* [Exercise] Up to and including the line with "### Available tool", restate the material below word for word, beginning with its first line.
═══ Source material
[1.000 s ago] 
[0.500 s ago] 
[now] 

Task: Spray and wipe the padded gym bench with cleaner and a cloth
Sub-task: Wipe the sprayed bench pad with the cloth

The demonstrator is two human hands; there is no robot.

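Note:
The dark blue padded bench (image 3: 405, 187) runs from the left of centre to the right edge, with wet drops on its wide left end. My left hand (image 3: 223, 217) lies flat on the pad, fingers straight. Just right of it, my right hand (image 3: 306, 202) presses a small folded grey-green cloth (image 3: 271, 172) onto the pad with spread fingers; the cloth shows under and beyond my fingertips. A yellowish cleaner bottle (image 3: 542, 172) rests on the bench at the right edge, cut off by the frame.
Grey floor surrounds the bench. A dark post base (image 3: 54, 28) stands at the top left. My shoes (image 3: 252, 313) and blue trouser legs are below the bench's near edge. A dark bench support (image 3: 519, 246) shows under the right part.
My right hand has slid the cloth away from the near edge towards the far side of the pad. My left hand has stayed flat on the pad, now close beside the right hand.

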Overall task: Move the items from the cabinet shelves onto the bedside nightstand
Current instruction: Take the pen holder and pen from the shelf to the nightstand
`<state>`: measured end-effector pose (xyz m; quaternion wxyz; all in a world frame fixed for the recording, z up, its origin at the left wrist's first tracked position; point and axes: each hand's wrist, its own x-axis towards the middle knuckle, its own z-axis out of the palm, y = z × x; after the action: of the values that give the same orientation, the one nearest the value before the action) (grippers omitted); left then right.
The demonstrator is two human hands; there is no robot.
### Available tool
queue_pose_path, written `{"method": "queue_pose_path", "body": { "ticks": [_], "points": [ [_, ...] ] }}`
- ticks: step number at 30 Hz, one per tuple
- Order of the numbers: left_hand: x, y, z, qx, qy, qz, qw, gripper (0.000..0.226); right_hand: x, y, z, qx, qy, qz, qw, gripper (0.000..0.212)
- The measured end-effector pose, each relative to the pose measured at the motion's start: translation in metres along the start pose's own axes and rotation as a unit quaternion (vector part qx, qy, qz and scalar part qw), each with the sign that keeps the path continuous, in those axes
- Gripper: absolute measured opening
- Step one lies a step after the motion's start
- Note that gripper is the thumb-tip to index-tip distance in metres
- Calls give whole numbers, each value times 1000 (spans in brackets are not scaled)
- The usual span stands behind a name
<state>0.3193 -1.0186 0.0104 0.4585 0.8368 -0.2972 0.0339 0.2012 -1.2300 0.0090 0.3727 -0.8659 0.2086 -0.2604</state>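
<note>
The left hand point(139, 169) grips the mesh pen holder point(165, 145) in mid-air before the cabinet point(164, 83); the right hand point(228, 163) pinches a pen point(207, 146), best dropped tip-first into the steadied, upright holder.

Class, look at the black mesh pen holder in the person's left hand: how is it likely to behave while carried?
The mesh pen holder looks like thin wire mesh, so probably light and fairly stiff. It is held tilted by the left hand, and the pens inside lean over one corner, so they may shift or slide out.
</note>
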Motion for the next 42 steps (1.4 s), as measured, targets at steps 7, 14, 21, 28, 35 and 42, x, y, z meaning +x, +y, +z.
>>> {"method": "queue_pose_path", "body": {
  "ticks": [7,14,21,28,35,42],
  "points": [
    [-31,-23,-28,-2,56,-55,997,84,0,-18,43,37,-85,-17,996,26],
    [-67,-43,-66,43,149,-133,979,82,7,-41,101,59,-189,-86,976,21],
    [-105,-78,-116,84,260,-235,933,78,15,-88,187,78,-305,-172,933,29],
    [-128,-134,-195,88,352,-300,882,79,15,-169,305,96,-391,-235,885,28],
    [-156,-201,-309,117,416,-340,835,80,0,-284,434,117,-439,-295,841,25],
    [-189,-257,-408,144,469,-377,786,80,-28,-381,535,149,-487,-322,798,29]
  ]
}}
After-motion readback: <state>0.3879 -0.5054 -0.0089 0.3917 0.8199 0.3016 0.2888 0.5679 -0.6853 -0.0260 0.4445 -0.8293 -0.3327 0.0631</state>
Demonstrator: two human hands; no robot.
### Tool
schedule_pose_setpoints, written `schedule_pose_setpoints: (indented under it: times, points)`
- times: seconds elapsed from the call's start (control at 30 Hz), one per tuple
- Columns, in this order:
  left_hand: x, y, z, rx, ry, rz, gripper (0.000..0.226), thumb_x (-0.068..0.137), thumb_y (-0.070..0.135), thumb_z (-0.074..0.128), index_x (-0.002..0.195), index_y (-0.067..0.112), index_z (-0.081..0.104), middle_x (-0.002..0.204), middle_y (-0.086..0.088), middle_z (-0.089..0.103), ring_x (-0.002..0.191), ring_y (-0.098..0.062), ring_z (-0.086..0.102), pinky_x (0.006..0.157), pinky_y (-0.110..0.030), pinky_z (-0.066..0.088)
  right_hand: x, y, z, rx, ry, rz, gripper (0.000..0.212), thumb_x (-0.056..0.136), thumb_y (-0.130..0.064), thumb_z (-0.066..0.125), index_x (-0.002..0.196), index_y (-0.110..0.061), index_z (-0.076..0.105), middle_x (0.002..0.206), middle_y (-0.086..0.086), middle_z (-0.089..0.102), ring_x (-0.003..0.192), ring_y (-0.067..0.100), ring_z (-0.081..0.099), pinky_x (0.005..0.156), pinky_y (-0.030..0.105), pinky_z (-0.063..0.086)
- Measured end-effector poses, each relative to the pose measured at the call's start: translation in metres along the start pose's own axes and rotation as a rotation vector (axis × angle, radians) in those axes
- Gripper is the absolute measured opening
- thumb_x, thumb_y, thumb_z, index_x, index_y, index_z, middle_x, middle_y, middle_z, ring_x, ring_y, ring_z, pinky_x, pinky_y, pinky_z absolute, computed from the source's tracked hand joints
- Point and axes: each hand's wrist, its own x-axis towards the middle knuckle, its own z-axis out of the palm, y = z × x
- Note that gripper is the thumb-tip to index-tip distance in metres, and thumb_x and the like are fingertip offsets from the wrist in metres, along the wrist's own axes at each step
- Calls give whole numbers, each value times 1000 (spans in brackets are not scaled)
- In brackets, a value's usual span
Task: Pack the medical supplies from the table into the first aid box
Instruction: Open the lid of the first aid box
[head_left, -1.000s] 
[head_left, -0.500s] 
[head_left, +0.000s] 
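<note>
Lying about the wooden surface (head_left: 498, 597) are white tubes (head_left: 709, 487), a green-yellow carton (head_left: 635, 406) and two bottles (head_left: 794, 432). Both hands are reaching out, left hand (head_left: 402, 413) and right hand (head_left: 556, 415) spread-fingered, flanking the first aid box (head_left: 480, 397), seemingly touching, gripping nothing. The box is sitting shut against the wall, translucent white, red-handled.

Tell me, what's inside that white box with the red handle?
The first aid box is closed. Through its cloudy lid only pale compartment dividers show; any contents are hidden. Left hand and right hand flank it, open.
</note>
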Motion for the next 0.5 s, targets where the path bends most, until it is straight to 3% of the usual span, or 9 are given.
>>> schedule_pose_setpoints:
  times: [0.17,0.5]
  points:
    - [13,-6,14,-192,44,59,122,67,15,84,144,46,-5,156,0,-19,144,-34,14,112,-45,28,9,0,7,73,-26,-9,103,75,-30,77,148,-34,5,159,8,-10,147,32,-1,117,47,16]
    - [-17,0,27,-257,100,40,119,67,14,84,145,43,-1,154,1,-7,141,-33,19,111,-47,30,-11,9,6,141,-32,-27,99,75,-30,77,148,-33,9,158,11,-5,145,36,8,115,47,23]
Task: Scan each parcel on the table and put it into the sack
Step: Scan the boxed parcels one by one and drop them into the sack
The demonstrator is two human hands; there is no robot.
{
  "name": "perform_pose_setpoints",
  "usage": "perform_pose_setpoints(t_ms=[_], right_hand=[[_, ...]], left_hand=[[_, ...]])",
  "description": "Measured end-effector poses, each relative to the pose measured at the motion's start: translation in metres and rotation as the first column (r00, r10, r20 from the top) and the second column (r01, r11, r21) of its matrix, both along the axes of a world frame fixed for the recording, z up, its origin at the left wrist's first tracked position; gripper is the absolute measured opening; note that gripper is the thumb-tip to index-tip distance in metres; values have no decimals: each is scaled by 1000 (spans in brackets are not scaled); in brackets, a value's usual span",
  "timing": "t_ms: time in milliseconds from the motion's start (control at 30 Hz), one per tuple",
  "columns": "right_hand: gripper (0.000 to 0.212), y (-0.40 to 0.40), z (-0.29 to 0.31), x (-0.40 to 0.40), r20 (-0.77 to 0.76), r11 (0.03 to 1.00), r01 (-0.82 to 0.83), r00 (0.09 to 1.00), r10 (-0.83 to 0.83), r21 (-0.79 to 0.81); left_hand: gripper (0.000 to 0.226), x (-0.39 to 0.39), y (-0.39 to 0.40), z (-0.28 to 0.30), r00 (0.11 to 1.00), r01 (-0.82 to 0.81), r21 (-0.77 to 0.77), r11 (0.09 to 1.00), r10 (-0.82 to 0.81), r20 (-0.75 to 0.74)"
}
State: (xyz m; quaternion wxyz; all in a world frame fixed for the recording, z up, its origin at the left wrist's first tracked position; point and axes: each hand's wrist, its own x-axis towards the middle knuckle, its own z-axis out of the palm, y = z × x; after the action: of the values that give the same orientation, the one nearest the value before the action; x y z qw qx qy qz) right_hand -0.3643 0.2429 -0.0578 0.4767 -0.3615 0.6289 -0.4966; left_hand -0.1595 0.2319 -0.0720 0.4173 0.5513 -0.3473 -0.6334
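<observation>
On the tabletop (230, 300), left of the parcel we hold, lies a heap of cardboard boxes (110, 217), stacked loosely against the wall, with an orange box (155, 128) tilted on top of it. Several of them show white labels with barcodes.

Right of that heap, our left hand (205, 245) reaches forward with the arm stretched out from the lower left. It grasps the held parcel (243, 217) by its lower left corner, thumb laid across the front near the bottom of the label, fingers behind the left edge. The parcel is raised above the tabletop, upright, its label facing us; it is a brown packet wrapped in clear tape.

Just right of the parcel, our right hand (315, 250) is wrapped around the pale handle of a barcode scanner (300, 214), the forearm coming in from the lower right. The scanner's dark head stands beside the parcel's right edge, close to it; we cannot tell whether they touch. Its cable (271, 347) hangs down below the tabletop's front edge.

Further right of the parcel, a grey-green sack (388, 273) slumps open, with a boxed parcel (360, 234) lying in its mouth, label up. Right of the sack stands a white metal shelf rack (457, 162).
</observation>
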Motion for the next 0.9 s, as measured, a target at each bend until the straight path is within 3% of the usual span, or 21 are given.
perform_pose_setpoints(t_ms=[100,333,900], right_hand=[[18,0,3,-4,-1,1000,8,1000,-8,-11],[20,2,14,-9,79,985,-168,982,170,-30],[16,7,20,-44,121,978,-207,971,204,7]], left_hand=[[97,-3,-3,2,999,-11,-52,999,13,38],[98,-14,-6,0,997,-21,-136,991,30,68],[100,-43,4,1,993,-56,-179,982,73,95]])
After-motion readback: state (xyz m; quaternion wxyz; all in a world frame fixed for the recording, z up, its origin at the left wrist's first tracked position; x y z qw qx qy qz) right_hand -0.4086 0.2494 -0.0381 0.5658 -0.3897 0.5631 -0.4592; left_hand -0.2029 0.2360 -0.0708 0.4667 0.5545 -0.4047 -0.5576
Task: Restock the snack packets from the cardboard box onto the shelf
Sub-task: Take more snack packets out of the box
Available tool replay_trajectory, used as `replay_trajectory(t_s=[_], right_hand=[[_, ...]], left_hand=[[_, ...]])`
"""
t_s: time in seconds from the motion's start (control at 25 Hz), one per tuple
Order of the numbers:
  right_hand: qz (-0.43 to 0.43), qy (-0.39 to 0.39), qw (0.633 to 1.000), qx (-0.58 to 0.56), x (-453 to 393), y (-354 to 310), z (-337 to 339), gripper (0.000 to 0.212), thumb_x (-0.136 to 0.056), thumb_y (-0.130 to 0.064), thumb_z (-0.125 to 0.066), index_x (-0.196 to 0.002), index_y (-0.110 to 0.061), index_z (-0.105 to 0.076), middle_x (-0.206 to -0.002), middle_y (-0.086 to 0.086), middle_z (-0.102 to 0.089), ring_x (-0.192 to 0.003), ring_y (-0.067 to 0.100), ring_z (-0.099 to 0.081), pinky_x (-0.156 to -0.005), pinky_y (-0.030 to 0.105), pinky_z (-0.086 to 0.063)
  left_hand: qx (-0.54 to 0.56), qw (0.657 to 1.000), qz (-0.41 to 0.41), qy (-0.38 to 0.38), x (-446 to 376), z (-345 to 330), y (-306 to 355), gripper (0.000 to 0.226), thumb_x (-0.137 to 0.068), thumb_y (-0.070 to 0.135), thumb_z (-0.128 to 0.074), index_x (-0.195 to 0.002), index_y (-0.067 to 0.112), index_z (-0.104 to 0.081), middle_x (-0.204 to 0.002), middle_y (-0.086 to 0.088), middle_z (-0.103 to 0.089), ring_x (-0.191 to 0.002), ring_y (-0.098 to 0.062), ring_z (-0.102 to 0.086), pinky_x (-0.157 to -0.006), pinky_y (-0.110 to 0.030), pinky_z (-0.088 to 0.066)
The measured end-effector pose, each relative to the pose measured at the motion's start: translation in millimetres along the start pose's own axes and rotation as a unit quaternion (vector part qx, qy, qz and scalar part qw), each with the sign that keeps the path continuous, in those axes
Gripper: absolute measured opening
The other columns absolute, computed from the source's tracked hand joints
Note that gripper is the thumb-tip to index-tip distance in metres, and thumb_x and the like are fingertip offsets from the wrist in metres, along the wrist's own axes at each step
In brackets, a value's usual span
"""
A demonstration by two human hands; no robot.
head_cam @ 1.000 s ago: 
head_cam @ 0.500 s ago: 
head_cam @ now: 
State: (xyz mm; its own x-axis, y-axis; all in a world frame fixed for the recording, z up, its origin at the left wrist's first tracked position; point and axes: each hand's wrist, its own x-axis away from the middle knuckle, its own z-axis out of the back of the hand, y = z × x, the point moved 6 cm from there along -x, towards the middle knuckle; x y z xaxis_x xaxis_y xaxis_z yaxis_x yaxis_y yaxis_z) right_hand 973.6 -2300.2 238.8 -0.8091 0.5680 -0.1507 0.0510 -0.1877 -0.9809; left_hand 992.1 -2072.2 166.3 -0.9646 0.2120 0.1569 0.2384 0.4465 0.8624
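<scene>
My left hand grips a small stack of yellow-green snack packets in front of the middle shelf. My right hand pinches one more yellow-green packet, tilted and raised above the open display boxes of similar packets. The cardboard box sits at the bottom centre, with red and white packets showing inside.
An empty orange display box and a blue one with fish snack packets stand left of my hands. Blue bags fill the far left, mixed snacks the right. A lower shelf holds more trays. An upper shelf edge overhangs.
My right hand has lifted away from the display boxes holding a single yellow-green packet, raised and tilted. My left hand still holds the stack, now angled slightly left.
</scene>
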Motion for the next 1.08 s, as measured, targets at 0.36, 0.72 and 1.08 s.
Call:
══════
* [Expected answer]
[1.000 s ago] 
[0.500 s ago] 
[now] 

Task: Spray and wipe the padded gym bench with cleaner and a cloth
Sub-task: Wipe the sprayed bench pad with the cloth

The demonstrator is two human hands; there is no robot.

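Note:
The dark blue padded bench (image 3: 405, 187) runs from the left of centre to the right edge, with wet drops on its wide left end. My left hand (image 3: 223, 217) lies flat on the pad, fingers straight. Just right of it, my right hand (image 3: 306, 202) presses a small folded grey-green cloth (image 3: 271, 172) onto the pad with spread fingers; the cloth shows under and beyond my fingertips. A yellowish cleaner bottle (image 3: 542, 172) rests on the bench at the right edge, cut off by the frame.
Grey floor surrounds the bench. A dark post base (image 3: 54, 28) stands at the top left. My shoes (image 3: 252, 313) and blue trouser legs are below the bench's near edge. A dark bench support (image 3: 519, 246) shows under the right part.
My right hand has slid the cloth away from the near edge towards the far side of the pad. My left hand has stayed flat on the pad, now close beside the right hand.
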
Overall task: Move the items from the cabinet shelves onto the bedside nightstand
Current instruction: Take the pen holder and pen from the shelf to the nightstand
`<state>`: measured end-effector pose (xyz m; quaternion wxyz; all in a world frame fixed for the recording, z up, its origin at the left wrist's first tracked position; point and axes: each hand's wrist, its own x-axis towards the middle knuckle, its own z-axis out of the palm, y = z × x; after the action: of the values that give the same orientation, the one nearest the value before the action) (grippers omitted); left then right.
The demonstrator is two human hands; there is no robot.
### Available tool

There is nothing more to add to this answer.